8. The Sample Size for the Training Set:

• This information is not provided in the document.
• Automated hematology analyzers, especially from this era (2001), typically rely on pre-programmed algorithms and calibrated optical systems rather than machine learning models that require explicit "training sets" in the modern AI sense. While internal development and calibration would involve testing on numerous samples, these are generally not referred to as "training sets" in the context of conventional medical device submissions.
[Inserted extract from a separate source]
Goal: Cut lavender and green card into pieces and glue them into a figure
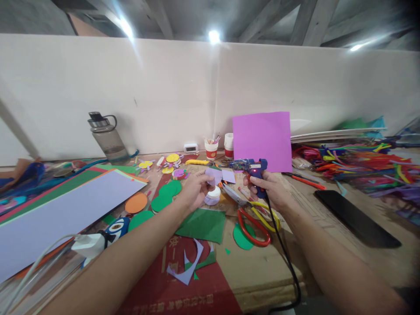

9. How the Ground Truth for the Training Set Was Established:

• As noted above, the concept of a "training set" with an established "ground truth" in the AI sense does not explicitly apply to this conventional automated hematology analyzer.
• For the calibration and development of such an analyzer, the "ground truth" would generally be established through reference methods (e.g., manual microscopy, highly controlled reference materials) and extensive empirical testing to ensure accurate measurement of cell properties based on optical scatter. This process would occur during the device's design and manufacturing, not typically as part of a premarket notification for substantial equivalence, which often focuses on comparison to an existing device.